Saved entries:

▬▬▬▬▬▬

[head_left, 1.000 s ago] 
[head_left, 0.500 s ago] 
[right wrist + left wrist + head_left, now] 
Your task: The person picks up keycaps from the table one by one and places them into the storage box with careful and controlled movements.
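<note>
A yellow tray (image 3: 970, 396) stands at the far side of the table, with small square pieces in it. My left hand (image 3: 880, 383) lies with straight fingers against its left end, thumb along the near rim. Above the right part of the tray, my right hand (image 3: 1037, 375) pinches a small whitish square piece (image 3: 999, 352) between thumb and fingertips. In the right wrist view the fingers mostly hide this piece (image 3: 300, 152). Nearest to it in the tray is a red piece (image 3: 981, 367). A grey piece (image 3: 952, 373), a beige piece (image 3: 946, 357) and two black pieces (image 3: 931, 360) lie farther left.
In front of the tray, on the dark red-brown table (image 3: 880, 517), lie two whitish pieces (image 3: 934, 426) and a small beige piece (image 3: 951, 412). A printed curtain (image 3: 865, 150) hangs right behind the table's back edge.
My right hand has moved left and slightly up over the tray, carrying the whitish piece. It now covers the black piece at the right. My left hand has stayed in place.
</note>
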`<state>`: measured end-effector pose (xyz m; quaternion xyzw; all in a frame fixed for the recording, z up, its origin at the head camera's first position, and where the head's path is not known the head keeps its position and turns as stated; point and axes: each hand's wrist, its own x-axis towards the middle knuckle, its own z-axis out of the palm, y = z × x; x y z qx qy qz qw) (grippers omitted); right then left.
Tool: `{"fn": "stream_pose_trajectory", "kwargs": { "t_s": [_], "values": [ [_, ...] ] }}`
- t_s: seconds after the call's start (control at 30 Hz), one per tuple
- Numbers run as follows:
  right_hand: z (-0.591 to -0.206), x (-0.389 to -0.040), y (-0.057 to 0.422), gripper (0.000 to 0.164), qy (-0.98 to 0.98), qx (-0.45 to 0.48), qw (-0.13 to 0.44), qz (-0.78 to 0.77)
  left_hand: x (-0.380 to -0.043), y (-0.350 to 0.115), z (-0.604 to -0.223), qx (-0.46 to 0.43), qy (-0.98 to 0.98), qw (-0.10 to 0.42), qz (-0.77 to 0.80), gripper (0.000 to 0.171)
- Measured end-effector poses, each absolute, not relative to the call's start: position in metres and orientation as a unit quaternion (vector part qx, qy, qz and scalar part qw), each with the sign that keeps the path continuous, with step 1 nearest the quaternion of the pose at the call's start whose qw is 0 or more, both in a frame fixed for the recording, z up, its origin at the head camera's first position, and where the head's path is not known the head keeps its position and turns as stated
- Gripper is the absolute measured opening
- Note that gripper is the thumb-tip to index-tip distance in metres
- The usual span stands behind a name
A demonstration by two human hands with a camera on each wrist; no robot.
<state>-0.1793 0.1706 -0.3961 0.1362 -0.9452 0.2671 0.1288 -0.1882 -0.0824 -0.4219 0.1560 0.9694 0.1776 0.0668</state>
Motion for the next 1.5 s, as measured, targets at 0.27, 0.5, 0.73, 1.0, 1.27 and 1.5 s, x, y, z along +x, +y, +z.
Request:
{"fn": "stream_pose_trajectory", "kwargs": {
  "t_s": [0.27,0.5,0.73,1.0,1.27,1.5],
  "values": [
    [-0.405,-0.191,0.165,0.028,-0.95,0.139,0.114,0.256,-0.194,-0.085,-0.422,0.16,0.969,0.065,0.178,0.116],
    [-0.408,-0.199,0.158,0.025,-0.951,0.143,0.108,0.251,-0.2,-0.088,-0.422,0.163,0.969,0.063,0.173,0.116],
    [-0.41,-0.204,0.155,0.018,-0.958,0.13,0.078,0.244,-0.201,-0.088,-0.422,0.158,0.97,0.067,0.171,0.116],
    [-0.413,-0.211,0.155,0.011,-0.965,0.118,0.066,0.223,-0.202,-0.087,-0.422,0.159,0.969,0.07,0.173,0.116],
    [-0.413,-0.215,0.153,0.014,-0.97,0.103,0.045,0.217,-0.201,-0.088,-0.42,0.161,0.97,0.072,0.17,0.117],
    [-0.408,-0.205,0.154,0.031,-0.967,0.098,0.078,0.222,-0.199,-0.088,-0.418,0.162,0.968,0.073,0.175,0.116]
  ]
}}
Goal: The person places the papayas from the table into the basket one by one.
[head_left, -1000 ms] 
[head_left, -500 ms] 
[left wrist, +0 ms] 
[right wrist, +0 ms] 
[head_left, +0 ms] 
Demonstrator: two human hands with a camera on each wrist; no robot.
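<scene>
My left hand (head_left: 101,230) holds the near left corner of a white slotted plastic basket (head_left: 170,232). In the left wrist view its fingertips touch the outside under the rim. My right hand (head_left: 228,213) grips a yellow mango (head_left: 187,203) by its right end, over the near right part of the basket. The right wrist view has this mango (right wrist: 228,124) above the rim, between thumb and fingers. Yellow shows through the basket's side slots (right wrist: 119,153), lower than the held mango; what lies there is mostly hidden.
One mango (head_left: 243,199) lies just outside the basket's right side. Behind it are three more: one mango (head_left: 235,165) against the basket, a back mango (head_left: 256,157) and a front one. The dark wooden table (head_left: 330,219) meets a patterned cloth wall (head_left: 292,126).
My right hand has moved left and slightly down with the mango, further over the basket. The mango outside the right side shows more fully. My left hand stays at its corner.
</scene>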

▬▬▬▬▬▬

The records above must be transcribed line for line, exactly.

* [RESPONSE TO THIS TASK]:
[head_left, 1.000 s ago] 
[head_left, 0.500 s ago] 
[right wrist + left wrist + head_left, now] 
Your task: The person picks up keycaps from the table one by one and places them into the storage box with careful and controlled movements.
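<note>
A yellow tray (image 3: 970, 396) stands at the far side of the table, with small square pieces in it. My left hand (image 3: 880, 383) lies with straight fingers against its left end, thumb along the near rim. Above the right part of the tray, my right hand (image 3: 1037, 375) pinches a small whitish square piece (image 3: 999, 352) between thumb and fingertips. In the right wrist view the fingers mostly hide this piece (image 3: 300, 152). Nearest to it in the tray is a red piece (image 3: 981, 367). A grey piece (image 3: 952, 373), a beige piece (image 3: 946, 357) and two black pieces (image 3: 931, 360) lie farther left.
In front of the tray, on the dark red-brown table (image 3: 880, 517), lie two whitish pieces (image 3: 934, 426) and a small beige piece (image 3: 951, 412). A printed curtain (image 3: 865, 150) hangs right behind the table's back edge.
My right hand has moved left and slightly up over the tray, carrying the whitish piece. It now covers the black piece at the right. My left hand has stayed in place.
</note>
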`<state>`: measured end-effector pose (xyz m; quaternion xyzw; all in a frame fixed for the recording, z up, its origin at the head camera's first position, and where the head's path is not known the head keeps its position and turns as stated; point and axes: each hand's wrist, its own x-axis towards the middle knuckle, its own z-axis out of the palm, y = z × x; x y z qx qy qz qw) (grippers omitted); right then left.
Tool: `{"fn": "stream_pose_trajectory", "kwargs": { "t_s": [_], "values": [ [_, ...] ] }}`
- t_s: seconds after the call's start (control at 30 Hz), one per tuple
- Numbers run as follows:
  right_hand: z (-0.591 to -0.206), x (-0.389 to -0.040), y (-0.057 to 0.422), gripper (0.000 to 0.164), qy (-0.98 to 0.98), qx (-0.45 to 0.48), qw (-0.13 to 0.44), qz (-0.78 to 0.77)
  left_hand: x (-0.380 to -0.043), y (-0.350 to 0.115), z (-0.604 to -0.223), qx (-0.46 to 0.43), qy (-0.98 to 0.98), qw (-0.10 to 0.42), qz (-0.77 to 0.80), gripper (0.000 to 0.171)
- Measured end-effector poses, each absolute, not relative to the call's start: position in metres and orientation as a unit quaternion (vector part qx, qy, qz and scalar part qw), each with the sign that keeps the path continuous, with step 1 nearest the quaternion of the pose at the call's start whose qw is 0 or more, both in a frame fixed for the recording, z up, its origin at the head camera's first position, and where the head's path is not known the head keeps its position and turns as stated
- Gripper is the absolute measured opening
- Note that gripper is the thumb-tip to index-tip distance in metres
- The usual span stands behind a name
A demonstration by two human hands with a camera on each wrist; no robot.
<state>-0.1793 0.1706 -0.3961 0.1362 -0.9452 0.2671 0.1288 -0.1882 -0.0824 -0.4219 0.1560 0.9694 0.1776 0.0668</state>
Motion for the next 1.5 s, as measured, targets at 0.27, 0.5, 0.73, 1.0, 1.27 and 1.5 s, x, y, z along +x, +y, +z.
Request:
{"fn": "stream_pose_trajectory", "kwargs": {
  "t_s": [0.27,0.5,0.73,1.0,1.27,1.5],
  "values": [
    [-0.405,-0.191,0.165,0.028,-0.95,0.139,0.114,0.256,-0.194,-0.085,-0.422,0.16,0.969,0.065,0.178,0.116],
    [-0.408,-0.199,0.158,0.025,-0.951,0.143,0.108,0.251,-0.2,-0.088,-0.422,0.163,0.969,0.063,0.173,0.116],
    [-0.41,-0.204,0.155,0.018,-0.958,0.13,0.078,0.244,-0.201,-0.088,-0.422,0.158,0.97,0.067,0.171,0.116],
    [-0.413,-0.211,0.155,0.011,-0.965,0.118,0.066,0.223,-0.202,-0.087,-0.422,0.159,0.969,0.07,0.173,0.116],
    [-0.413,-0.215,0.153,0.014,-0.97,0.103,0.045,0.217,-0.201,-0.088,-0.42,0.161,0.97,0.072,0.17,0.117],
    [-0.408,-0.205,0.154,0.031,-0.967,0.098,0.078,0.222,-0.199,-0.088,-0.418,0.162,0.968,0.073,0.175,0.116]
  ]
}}
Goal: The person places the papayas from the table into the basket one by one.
[head_left, -1000 ms] 
[head_left, -500 ms] 
[left wrist, +0 ms] 
[right wrist, +0 ms] 
[head_left, +0 ms] 
Demonstrator: two human hands with a camera on each wrist; no robot.
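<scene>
My left hand (head_left: 101,230) holds the near left corner of a white slotted plastic basket (head_left: 170,232). In the left wrist view its fingertips touch the outside under the rim. My right hand (head_left: 228,213) grips a yellow mango (head_left: 187,203) by its right end, over the near right part of the basket. The right wrist view has this mango (right wrist: 228,124) above the rim, between thumb and fingers. Yellow shows through the basket's side slots (right wrist: 119,153), lower than the held mango; what lies there is mostly hidden.
One mango (head_left: 243,199) lies just outside the basket's right side. Behind it are three more: one mango (head_left: 235,165) against the basket, a back mango (head_left: 256,157) and a front one. The dark wooden table (head_left: 330,219) meets a patterned cloth wall (head_left: 292,126).
My right hand has moved left and slightly down with the mango, further over the basket. The mango outside the right side shows more fully. My left hand stays at its corner.
</scene>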

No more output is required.